Friday, November 02, 2007

"Africa Staffs the West"

In a recent Mail & Guardian article David McFarlane wrote the following:

"Africa is losing its brightest to the First World. Less than 10% of doctors trained in Zambia since its independence in 1964 are still in the country: the other 90% have migrated, mainly to Europe and the United States. No less staggeringly, there are more Sierra Leonean-trained doctors in Chicago alone than in the country itself and cash-strapped Benin provides more medical professionals to France than there are in the whole of its own health system.

These medical examples are merely one facet of the massive loss of skills Africa as a whole continues to suffer. In effect, one-third of the continent’s university resources are serving the manpower needs of Western nations and not those of Africa itself. United Nations estimates suggest that Africa is spending a staggering $4-billion a year training professionals for developed countries."

Consider the following points the article highlights: Measuring The Brain Drain

1.Nearly 235 000 professionals left South Africa between 1987 and 1997. Since 1997, the brain drain has cost the country $7,8-billion, according to the Paris-based Institute for Research and Development.

2.Arabic African countries annually lose 50% of their doctors, 23% of engineers and 15% of scientists. Of all Arab students abroad, only 4,5% return home.

3.About 80% of Ghana’s doctors leave the country within five years of graduation; and about 25% of all doctors trained in Africa work abroad.

4.About 20 000 professionals leave Africa every year, according to the International Organisation for Migration.

5.A recent study of 10 African countries showed an average loss of 40% of their university graduates, with massive brain drains from Cape Verde (67%), The Gambia (63%), Seychelles (59%), Sierra Leone (53%) and Mozambique (45%).

6.A survey last year of 415 students from developing countries studying at Texas University in the United States showed that more than half wanted to start their careers in the US, 20% preferred their home countries, and nearly 30% were unsure.
I think it important to recognize the manner that the West continues to mine Africa for resources. Keep this in mind the next time an Afro-pessimist or other racist opines on the uselessness of Africans!

Africa has never been useless to the West. Not in the time of slavery and certainly not now in the era of globalization when predatory immigration practices draw African professionals and skilled workers to the US, Canada, Britain, Australia, and New Zealand.

In this sense we are still very much a colonized people.

Onward!

2 comments:

Dade Cariaga said...

These statistics are highly disturbing. I'm afraid it jibes with my suspicions that Africans, generally, view America (and Western Europe) as the "Promised Land" where everything is easy.

Someday, in some future where we are governed by compassionate and wise people, we should provide financial incentives for African doctors who choose to stay in their home countries. In the end, the health of Africa is the health of humanity. But it will be a monumental task to convince people of that.

Good post, Ridwan. Thanks.

Ridwan said...

Hello Dade I think that this may be the general impression and in relative terms it is easier to make money and have stuff in the West.

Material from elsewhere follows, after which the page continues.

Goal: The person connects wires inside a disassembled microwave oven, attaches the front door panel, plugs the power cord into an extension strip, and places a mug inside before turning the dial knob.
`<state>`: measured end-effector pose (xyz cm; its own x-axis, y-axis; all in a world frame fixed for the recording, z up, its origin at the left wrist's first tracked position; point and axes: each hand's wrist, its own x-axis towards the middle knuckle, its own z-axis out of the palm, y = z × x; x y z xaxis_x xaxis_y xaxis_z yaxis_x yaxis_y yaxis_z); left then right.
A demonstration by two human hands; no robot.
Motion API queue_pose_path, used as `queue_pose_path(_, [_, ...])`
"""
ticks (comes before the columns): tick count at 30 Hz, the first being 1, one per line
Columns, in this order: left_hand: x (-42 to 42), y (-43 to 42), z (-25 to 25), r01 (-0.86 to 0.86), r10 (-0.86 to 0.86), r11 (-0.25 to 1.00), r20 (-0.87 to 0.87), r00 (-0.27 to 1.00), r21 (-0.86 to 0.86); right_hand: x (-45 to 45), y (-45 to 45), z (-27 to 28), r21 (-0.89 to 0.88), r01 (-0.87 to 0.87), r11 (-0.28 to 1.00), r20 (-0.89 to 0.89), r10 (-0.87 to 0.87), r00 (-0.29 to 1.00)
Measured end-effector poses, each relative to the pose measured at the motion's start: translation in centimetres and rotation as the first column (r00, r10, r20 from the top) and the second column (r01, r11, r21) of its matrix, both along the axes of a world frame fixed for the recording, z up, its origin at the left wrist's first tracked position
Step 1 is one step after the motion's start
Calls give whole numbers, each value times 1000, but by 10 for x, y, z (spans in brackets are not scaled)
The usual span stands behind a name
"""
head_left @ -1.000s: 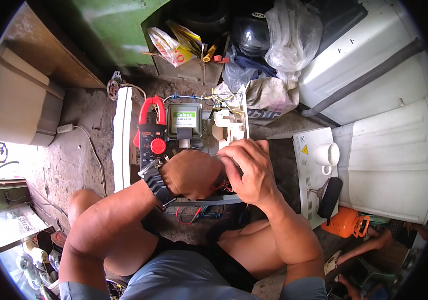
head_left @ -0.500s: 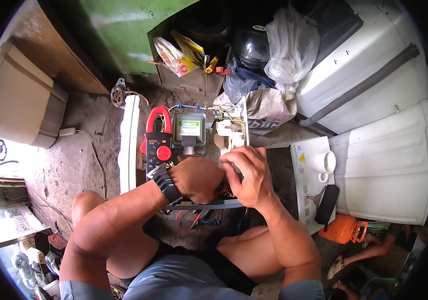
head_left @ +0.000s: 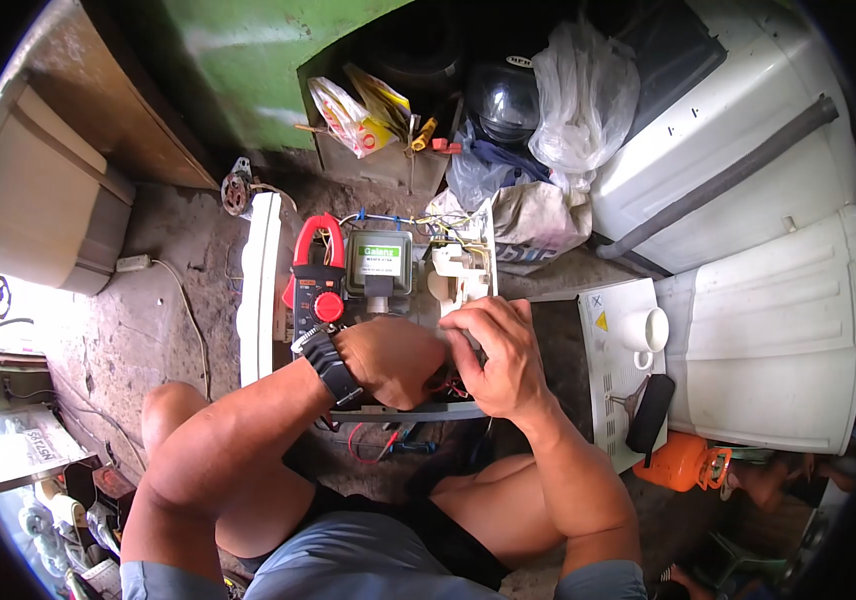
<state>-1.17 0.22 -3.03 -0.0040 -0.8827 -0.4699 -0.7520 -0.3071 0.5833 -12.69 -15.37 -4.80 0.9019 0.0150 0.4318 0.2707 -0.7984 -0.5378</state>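
An opened microwave oven (head_left: 408, 409) stands before me with its inner parts bare. My left hand (head_left: 395, 362), a black watch at the wrist, is curled over its front part; the fingertips are hidden. Beside it my right hand (head_left: 498, 358) is bent with thumb and fingers drawn together. What either hand pinches is too small or covered to make out. Red wires (head_left: 451, 385) show between the hands. A red and black clamp meter (head_left: 322, 280) lies left of the transformer-like block with a green Galanz label (head_left: 379, 252). White plastic brackets (head_left: 460, 272) sit beyond my right hand.
On the right, a white metal panel (head_left: 608, 372) carries a white mug (head_left: 645, 330) and a black cylindrical object (head_left: 651, 414). An orange gas cylinder (head_left: 683, 462) stands near another person's leg (head_left: 763, 484). Blue-handled tools (head_left: 416, 443) and a red lead lie on the floor near my legs.
Both hands stay almost in place over the oven, with only slight finger movement. At lower right, the other person's leg and foot have shifted.
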Motion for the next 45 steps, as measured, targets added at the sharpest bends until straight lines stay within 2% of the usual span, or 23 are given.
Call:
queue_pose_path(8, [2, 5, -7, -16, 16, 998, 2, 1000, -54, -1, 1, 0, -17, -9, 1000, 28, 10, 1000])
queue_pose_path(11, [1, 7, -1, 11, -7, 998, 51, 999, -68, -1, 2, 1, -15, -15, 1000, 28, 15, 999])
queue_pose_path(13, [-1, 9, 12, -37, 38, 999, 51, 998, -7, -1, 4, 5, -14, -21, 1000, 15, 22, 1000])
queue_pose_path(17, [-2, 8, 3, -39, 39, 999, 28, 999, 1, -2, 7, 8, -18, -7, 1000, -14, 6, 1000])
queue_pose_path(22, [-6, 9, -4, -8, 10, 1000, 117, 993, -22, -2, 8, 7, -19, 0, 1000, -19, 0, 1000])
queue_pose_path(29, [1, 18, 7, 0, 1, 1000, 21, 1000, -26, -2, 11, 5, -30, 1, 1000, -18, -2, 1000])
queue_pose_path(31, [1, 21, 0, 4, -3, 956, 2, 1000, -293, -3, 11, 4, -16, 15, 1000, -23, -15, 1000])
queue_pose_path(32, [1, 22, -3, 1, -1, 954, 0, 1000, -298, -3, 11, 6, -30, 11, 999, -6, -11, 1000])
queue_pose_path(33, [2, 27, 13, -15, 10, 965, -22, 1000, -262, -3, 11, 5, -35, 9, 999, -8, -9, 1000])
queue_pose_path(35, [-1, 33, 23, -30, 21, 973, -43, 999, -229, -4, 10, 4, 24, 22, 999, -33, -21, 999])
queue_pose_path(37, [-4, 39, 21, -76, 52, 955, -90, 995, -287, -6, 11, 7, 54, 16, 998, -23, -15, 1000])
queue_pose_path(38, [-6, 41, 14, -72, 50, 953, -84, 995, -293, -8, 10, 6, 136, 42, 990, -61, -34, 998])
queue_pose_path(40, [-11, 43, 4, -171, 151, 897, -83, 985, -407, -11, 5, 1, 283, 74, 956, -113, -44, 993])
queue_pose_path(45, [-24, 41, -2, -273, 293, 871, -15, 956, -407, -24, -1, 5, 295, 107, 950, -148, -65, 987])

It is about capitalism more than it is about attitudes among Africans, Indians, and the others.

What is hidden is the manner that the US, in particular, strips skills from the developing/undeveloped world.

Predatory immigration policies bring software engineers, doctors, and other development skills, to the the US.

Canada, Australia, and New Zealand have essentially built much of their economies on predatory immigration policies.

After the fall of Nazi Germany many of its scientists found the US luring them here.

It is a very hard situation for African countries who have to foot the bill and then see their skills migrate.

At the individual level folks look for a better life. But collectively it is a disaster.

In South Africa we have made it harder for young doctors to leave after graduation. It is a controversial policy and it remains to be seen what the longterm effects are going to be.

All the doctors from the apartheid era who wanted to leave have left already. And this is true of other skilled sectors.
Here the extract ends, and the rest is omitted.